Exercise
Among the entries below, extract exactly the lines that run from the one with "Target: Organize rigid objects" through the one with "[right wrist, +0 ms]", both ends included.

Records shown
- Opening Delimiter -
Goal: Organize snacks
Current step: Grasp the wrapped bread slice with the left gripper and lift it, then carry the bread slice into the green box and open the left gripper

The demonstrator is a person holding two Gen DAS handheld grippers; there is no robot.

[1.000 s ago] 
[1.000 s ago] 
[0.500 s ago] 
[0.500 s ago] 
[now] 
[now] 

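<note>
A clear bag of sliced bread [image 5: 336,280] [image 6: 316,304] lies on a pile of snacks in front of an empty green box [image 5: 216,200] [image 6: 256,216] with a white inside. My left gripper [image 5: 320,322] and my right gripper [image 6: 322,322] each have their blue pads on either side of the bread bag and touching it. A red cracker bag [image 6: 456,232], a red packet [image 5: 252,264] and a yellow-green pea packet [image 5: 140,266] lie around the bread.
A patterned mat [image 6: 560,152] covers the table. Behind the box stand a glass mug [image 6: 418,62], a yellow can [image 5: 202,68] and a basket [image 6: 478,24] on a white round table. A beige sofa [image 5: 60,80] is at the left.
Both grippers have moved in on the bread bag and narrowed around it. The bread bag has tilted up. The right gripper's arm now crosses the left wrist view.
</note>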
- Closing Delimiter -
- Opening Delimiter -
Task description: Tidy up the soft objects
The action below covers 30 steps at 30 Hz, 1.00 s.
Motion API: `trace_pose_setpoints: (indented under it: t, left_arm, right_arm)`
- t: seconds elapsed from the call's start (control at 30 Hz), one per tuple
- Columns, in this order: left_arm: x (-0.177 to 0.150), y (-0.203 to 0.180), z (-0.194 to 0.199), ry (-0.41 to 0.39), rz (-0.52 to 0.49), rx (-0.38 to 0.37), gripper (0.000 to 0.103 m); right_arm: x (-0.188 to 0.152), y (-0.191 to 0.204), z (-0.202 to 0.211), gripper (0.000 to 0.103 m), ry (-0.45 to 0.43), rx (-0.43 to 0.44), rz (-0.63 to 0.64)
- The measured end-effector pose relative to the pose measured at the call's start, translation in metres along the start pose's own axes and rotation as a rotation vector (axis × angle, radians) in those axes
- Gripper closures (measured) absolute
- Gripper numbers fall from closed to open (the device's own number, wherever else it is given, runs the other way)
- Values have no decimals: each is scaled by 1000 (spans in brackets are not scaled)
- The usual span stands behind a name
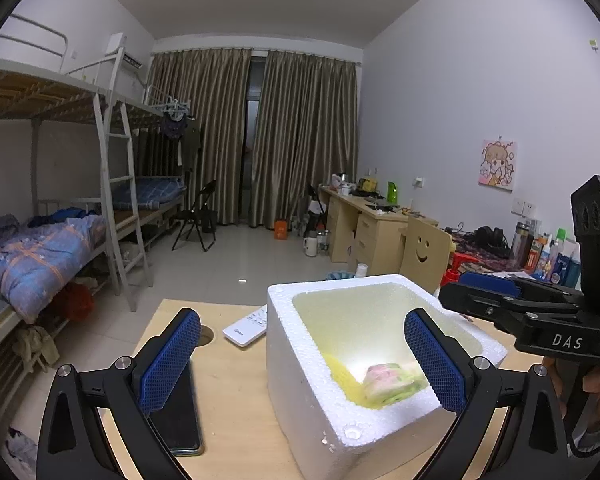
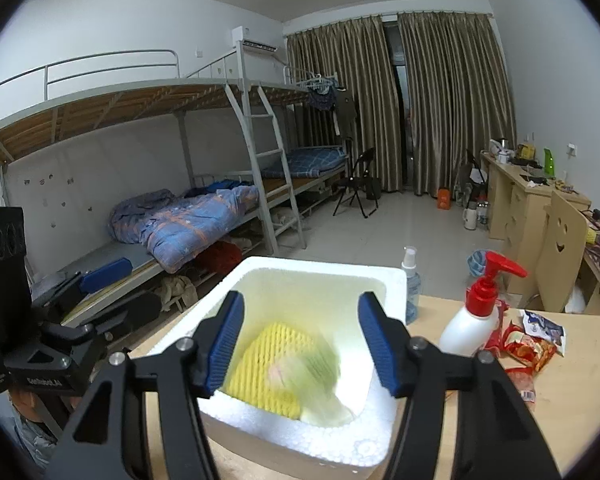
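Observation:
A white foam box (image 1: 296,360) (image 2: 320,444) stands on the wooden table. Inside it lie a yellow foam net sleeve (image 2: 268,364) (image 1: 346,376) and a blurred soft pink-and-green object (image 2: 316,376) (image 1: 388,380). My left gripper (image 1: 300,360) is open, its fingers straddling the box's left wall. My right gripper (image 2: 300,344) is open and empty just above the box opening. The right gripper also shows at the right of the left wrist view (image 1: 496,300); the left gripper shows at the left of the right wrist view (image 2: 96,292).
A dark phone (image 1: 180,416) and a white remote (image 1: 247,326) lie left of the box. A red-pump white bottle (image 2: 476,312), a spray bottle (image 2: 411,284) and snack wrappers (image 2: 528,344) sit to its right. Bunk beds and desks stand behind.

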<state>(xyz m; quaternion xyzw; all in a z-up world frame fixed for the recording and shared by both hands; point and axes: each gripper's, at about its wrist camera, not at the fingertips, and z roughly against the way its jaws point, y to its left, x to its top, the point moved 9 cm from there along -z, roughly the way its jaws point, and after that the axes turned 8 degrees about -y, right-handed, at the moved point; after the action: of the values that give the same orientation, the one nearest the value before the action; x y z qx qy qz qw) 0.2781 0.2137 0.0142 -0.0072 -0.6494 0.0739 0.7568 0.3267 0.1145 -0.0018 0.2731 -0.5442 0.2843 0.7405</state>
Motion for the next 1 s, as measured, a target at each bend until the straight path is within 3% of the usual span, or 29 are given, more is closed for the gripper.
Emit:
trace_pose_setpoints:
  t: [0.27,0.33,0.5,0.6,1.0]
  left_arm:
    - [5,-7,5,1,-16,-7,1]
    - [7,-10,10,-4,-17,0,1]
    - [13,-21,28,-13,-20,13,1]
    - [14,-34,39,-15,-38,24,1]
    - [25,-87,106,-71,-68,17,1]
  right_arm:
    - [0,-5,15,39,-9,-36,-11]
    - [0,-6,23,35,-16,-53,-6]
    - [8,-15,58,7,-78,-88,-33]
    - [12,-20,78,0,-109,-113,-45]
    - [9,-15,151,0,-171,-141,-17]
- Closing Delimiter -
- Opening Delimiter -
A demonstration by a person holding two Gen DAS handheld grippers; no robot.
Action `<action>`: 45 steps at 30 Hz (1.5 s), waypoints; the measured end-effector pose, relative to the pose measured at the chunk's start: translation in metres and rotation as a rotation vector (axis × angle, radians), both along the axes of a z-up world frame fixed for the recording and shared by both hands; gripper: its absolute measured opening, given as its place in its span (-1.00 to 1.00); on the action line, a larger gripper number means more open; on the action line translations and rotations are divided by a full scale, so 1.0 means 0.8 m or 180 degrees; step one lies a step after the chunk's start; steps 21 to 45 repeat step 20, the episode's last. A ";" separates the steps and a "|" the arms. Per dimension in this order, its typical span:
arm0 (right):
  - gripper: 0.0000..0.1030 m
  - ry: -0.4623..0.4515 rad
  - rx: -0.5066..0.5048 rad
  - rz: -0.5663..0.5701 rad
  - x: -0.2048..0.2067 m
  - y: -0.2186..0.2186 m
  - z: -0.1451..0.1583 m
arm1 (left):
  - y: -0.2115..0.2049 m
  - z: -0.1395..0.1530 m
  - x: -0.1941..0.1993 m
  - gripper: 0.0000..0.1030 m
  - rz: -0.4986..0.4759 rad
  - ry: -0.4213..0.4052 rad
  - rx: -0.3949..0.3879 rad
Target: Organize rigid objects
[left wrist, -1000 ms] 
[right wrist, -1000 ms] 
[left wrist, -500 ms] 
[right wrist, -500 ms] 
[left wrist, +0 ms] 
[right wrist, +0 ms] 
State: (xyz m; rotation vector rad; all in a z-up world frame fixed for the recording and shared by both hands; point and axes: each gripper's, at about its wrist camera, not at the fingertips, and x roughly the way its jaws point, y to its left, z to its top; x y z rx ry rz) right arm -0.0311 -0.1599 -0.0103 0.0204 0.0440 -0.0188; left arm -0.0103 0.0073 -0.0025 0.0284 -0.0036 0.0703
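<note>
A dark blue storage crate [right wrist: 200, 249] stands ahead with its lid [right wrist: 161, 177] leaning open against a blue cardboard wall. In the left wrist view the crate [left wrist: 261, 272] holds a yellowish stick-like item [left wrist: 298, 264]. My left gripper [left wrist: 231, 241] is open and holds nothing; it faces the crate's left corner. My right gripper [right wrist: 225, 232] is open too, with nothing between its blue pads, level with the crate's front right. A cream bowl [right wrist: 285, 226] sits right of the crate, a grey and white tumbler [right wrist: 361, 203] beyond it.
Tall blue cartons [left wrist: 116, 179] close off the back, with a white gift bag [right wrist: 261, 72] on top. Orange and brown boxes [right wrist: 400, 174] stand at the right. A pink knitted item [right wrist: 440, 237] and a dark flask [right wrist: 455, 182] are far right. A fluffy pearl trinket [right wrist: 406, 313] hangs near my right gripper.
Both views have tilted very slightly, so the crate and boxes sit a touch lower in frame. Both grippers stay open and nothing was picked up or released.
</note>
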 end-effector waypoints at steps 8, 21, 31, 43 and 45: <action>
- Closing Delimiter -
Your solution
Target: Organize rigid objects
[left wrist, -1000 ms] 
[right wrist, -1000 ms] 
[left wrist, -500 ms] 
[right wrist, -500 ms] 
[left wrist, +0 ms] 
[right wrist, +0 ms] 

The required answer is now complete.